AWS Route 53 Domain Registration: I chose AWS to register my bitofsnow.com domain due to the low cost $12/year which includes domain privacy and lock. I noticed other providers are cheaper but domain privacy was an add-on making them more expensive. Once I requested my domain it took 18 minutes to go live and push the .com entry to Verisign. I was happy with the quick provisioning since AWS warned me it could take up to 3 days.

Cloudflare DNS: I’m using Cloudflare for my bitofsnow.com domain since it’s free, simple, fast, and secure. I have used Cloudflare 1.1.1.1 DNS resolver on my home router since they launched the service and have been pleased with it. An alternative is AWS Route 53, but it’s a paid service. Once the DNS for a domain is configured there isn’t any additional work. Cloudflare also offers DNS analytics for free which shows requests, traffic by country, and stats.

Google Analytics: Without a website analytics system it would be difficult to determine if the blog has an audience and what posts are popular.
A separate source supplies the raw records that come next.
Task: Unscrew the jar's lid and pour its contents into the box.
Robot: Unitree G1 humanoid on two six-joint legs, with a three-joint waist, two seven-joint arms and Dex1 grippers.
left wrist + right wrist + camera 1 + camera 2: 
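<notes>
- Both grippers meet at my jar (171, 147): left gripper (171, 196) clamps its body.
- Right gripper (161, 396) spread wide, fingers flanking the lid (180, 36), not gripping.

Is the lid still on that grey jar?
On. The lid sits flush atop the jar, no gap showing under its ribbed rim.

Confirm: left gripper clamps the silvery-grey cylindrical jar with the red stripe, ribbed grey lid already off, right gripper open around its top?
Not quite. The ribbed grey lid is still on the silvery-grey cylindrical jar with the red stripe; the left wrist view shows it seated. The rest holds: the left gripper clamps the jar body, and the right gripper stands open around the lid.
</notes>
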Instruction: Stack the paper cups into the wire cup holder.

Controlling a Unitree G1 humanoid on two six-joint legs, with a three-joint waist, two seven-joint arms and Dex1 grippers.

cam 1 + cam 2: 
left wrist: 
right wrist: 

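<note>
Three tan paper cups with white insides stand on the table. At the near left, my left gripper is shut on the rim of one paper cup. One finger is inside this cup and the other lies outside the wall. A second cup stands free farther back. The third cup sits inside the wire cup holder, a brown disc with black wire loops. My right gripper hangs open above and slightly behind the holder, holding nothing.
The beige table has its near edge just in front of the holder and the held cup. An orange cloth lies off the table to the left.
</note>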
I selected Google Analytics since it’s a leading solution and free. AWS provides website analytics through their CloudFront CDN. I didn’t require a CDN which is an extra cost.

It was easier than I expected to setup Google Analytics. I copied the javascript code snippet provided when I setup my account and pasted into the WordPress footer.php. The code snippet is inserted prior to the final /body. WP2Static automatically creates the Google Analytics javascript in the static web pages it creates.

Zoho Email: Email wasn’t required for my blogging solution. However I’m taking advantage of the custom domain name I bought and use it for my personal email address. I didn’t find any free robust email solutions which support a custom domain name. I came across Zoho and was impressed in the value of their Mail Lite offering at $12 a year. It’s a modern email platform with a web mail experience similar to Gmail and Outlook.com.

Conclusion

I was able to find detailed instructions on the web how to configure each piece but not a complete solution to solve my needs. I hope this solution overview provides motivation for someone who’d like to get started blogging but has the same concerns I had.